I have to. I cannot watch movies where the dog ends up suffering. It just ruins the movie for me and I'm not one to enjoy watching sad movies!


----------



## Lovin'Goldens (Feb 17, 2021)

Hildae said:


> I hate dog movies for the most part because it seems like the dog always dies. It's not recent, (From 2003) and it's a little bit of a kids movie but I did like "Good Boy" as no dogs died and it was funny. I thought about seeing "Alpha" (2018) because I checked on doesthedogdie.com and they said the dog doesn't die. But I haven't gotten to seeing it yet.


Yeah, I always like to watch positive movies! I will be checking out "Good Boy", it sounds like a good movie! I have to check out that website, I love comedies and more upbeat movies. .


----------



## Lovin'Goldens (Feb 17, 2021)

Coastal Pup said:


> I’m super behind on movies in general, (I think I am still trying to finish 2018 or 2019 Oscar nominees) so I haven’t seen any on your list. But growing up I always loved the Air Bud series!
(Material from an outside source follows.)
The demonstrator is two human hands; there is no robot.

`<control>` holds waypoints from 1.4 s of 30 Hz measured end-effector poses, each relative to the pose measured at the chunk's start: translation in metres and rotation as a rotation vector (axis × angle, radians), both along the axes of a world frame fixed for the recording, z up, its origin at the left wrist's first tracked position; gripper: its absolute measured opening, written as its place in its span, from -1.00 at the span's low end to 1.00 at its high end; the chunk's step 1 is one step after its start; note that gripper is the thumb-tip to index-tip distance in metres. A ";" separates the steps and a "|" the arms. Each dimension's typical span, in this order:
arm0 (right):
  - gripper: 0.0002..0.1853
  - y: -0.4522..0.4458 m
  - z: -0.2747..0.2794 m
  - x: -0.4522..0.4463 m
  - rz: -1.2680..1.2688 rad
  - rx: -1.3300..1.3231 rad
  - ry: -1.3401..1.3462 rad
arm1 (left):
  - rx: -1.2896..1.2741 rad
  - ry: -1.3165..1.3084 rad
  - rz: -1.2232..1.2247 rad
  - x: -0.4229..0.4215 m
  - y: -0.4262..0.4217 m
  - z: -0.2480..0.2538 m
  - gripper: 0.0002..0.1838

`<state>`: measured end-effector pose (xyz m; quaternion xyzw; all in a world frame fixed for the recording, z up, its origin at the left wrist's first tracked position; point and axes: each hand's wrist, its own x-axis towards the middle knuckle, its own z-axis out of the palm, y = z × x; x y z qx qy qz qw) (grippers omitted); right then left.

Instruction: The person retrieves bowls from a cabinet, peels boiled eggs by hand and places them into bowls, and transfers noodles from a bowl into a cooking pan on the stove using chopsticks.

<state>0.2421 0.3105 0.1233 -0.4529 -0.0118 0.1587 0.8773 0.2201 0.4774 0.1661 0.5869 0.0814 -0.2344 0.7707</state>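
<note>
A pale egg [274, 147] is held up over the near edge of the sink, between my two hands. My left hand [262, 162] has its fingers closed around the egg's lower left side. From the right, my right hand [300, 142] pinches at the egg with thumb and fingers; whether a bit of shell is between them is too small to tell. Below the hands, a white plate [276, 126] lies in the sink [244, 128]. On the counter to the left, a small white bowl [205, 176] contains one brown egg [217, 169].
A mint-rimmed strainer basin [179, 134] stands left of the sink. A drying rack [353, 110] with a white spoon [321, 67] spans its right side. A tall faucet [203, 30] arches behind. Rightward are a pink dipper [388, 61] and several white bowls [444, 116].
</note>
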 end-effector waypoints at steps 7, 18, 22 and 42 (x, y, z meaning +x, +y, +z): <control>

My sister and I watched those all the time. More recently I watched the documentary type ones on Hulu (?) about the training process dogs go through to become service dogs-I think there were two documentaries. I’ll have to check out the ones on your list, too!


I loved the Air Bud series as well! Was it called "Pick of The Litter"? I watched one show about the same concept you were saying and it was called "Pick of The Litter". I believe it was on Netflix and Disney +. I am thinking about watching "The Scooby Doo Movie", as I loved watching that series. But I gotta check that website to see if a dog dies because I am really in the mood for an upbeat movie today.


----------



## Lovin'Goldens (Feb 17, 2021)

Hildae said:


> I have to. I cannot watch movies where the dog ends up suffering. It just ruins the movie for me and I'm not one to enjoy watching sad movies!


Yeah, I enjoy more happier movies as well.


----------



## DevWind (Nov 7, 2016)

The Art of Racing in the Rain is a great movie. Another good one is A Dog's Purpose


----------



## Lovin'Goldens (Feb 17, 2021)

Abeille said:


> The Art of Racing in the Rain is a great movie. Another good one is A Dog's Purpose


I will check it out. Yeah, I loved A Dog's Purpose!


----------